Ken Woolstenhulme, public servant and former mayor of Oakley, dies at 90

Woolstenhulme was beloved for his pranks and kindness.

Ken Woolstenhulme helped bring the Oakley Rodeo to a national stage and brought joy to Oakley residents at his store, Ken's Kash.

Ken Woolstenhulme, a cowboy staple in Summit County who served as mayor of Oakley and owned the fabled Ken’s Kash store, died Tuesday morning. He was 90 years old.

Woolstenhulme wore many hats during decades of service. He worked in local government as a Summit County Commissioner, school board president, city councilor, planning commissioner and postmaster. Woolstenhulme was also a rodeo champion, dairyman, cowboy, rancher, missionary and bishop.

“This is a passing that leaves a void in the community that will never be filled,” said Oakley City Councilmember Tom Smart. “[Woolstenhulme] meant so much on so many levels. He was the toughest guy I knew.”

For 37 years, Woolstenhulme owned and operated Ken’s Kash — a grocery store and gas station that has become the unofficial heart of Oakley.

Woolstenhulme was born in Oakley in 1930 as the first of 11 children to Wallace Elmo and Eva Lorraine Hortin Woolstenhulme. He was known for his ease in making new friends, offering a welcome smile and handshake to those new in town, and for helping those in need.

“I always remember that he stood by people, even though they were different,” said former Oakley Mayor Doug Evans. “I know at Ken’s Kash, he took care of people — probably provided them money or food and he did it secretly.”

He died less than half of a mile from where he was born, according to his obituary.
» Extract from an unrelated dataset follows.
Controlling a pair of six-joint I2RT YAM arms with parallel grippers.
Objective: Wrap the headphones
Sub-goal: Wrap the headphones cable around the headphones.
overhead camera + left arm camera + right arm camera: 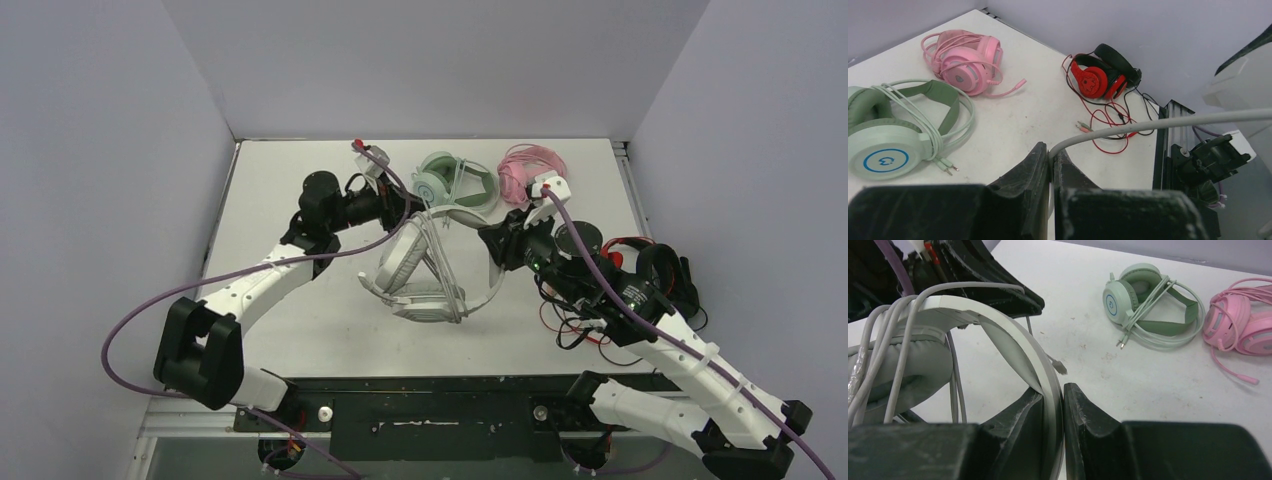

From 1986 to 1997, Woolstenhulme served as the mayor of Oakley and he is credited with helping develop the Oakley Recreation and Arena Complex and improving the city’s water system, according to a social media post from the city.

Evans worked alongside Woolstenhulme to bring water to the western part of Summit County. The project was initially intended to serve about 200 customers but has grown exponentially. Evans said the project now provides water for most of Park City.

“He really took me under his wing and helped me understand the importance of community service, Evans said. “I think he did that with a lot of people. They built Oakley up around community service. People just volunteered and everything went from there.”

Woolstenhulme also served two separate stints as a member of the Summit County Commission, first from 1966 until 1973 and again from 2003 to 2009.

The Woolstenhulme family legacy of public service runs deep in Oakley. Ken Woolstenhulme’s father, Elmo, had been mayor, he served as mayor, his son Wade is now mayor and his eldest son, Zane, is running to be mayor after Wade finishes his term.

Woolstenhulme was inducted into the Utah Cowboy and Western Heritage Museum Hall of Fame in 2016 after a decorated career as a bareback bronc rider and bull rider. He was heavily involved in transforming the Oakley Rodeo into a nationally recognized event and was still a member of the rodeo committee at the time of his passing.

Friends in Oakley will remember Woolstenhulme’s vivid sense of humor. He once razzed a new LDS bishop that had forgotten the supplies needed for a youth campout at Ken’s Kash by slipping a couple of beers into the bags.

Woolstenhulme’s passion for public service was infectious. He convinced Smart to run for the city council and Evans to run for mayor when Woolstenhulme left on an LDS mission as an adult. Smart told him that he wasn’t going to vote the same way as Woolstenhulme on some issues, but Woosltenhulme told Smart that he was a good man and it didn’t matter how he voted.

Evans recalls Woolstenhulme showing up to city council meetings covered in manure and animal blood after a day of working on the ranch. The next day, Evans found Woolstenhulme at the Salt Lake Temple dressed in white, ready to marry couples as a sealer for the Church of Jesus Christ of Latter-day Saints.

“He was the hardest worker I ever saw,” Evans said.

Evans recalled that Woolstenhulme and his brother Dutch worked as “pick up” men at rodeos. They would rush in and rescue bronc riders who had been bucked off their horses. Evans thought that effort was symbolic of the type of person Woolstenhulme was.

“He would lift people up and carry them on his back,” Evans said.

Woolstenhulme was buried in the Oakley Cemetery after a viewing and funeral service on Saturday morning. He is survived by his children Zane, KaeLyne, Wade, Kena and Jeanina.